**Problem requirements:**
Find "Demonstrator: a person" below and begin at its line; stop after the line with "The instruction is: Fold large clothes". Output those lines exactly, without pictures.

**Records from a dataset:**
----

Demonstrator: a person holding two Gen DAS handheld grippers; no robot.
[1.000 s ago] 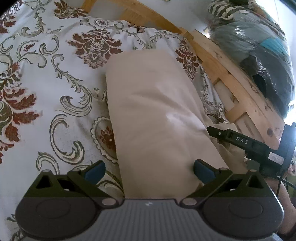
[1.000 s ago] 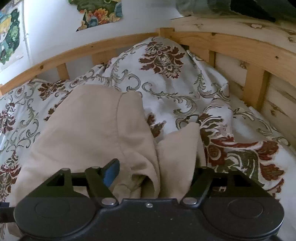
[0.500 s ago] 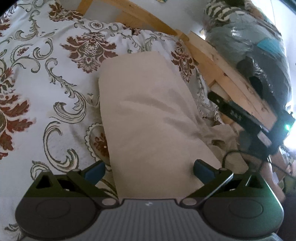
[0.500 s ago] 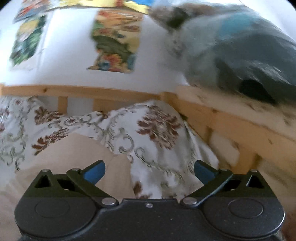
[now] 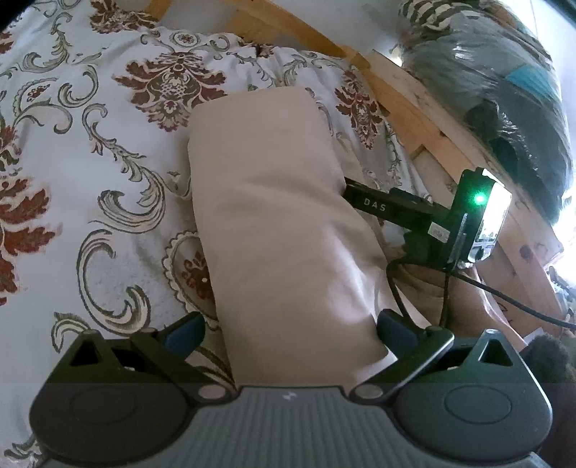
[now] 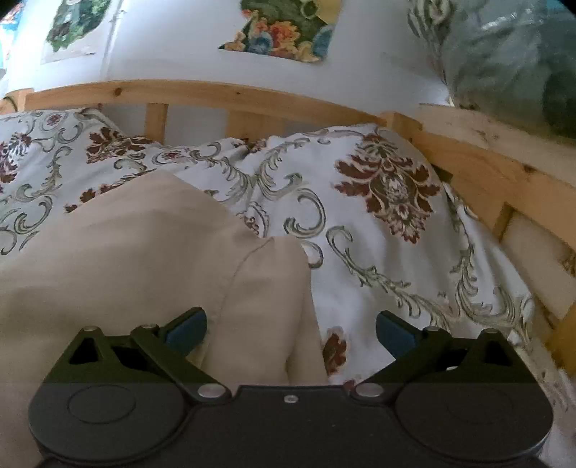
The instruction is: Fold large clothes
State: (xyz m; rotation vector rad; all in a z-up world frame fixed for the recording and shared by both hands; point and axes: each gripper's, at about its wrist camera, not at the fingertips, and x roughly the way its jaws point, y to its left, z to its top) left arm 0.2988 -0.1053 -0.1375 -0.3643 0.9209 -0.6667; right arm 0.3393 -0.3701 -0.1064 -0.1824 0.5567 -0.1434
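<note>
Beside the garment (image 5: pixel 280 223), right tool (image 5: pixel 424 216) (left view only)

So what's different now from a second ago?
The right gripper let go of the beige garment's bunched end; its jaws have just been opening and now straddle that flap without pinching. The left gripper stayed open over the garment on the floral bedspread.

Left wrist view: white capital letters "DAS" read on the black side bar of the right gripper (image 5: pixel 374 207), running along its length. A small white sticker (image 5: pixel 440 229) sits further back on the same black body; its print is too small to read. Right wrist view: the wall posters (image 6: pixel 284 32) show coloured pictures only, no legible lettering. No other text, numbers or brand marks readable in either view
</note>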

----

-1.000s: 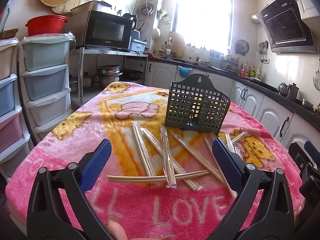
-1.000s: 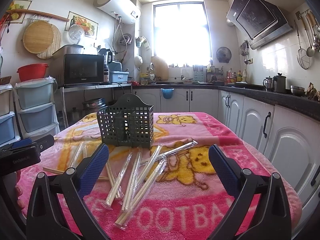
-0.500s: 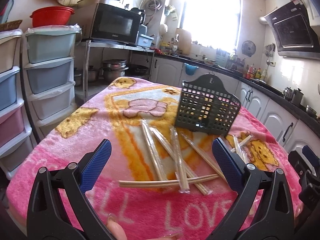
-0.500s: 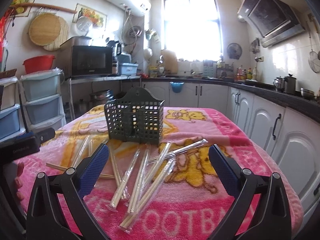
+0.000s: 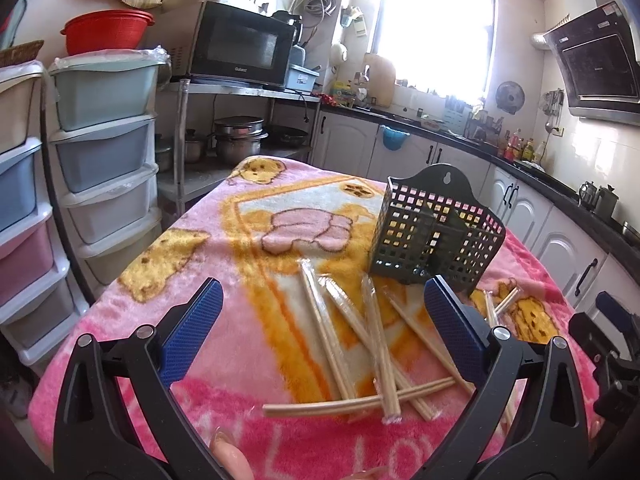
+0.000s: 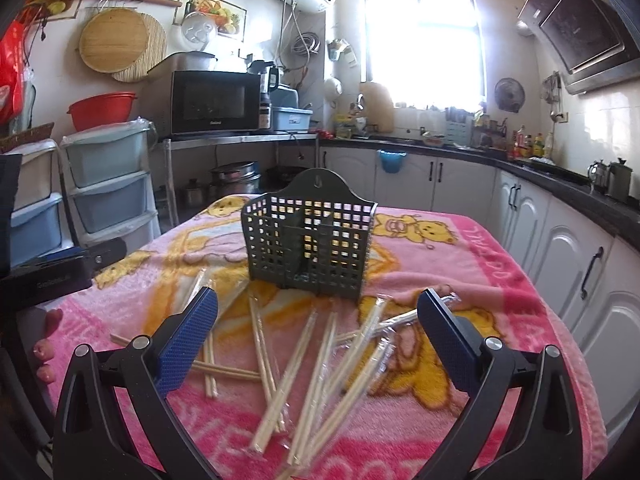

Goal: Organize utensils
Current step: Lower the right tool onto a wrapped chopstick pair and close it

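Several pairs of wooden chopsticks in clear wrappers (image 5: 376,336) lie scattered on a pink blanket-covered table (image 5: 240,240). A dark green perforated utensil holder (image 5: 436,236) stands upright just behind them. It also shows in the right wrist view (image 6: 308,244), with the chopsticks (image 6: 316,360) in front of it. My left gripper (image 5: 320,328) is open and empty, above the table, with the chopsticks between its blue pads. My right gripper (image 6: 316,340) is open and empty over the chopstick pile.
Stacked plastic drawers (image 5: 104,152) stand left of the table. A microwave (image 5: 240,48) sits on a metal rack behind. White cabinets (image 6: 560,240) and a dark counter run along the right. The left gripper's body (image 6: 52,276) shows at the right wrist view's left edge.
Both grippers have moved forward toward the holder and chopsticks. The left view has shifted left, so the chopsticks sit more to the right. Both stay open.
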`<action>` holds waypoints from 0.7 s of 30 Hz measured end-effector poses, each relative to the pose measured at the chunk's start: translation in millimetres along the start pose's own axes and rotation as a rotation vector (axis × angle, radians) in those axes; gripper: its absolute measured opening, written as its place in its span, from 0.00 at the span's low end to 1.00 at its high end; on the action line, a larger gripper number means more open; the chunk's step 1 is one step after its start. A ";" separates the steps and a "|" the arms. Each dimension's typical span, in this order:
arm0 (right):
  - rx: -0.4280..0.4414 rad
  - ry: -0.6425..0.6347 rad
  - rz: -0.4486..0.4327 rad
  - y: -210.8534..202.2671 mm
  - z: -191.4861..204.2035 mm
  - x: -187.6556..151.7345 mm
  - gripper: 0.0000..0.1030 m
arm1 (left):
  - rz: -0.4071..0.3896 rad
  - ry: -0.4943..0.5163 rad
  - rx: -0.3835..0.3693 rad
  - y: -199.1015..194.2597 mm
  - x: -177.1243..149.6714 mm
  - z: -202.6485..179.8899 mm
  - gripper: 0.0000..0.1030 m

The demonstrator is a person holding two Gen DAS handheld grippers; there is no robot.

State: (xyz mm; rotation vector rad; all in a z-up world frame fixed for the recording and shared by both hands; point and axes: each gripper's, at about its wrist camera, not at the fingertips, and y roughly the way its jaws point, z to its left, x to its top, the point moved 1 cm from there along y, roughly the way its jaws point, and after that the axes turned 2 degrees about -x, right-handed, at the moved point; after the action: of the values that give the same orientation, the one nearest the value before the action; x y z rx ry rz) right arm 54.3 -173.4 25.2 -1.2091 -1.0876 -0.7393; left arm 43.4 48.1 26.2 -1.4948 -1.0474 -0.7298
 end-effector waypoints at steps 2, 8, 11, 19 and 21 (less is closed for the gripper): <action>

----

**Solved problem:**
Demonstrator: a person holding two Gen DAS handheld grippers; no robot.
[1.000 s ago] 
[1.000 s ago] 
[0.500 s ago] 
[0.500 s ago] 
[now] 
[now] 
The instruction is: Fold large clothes

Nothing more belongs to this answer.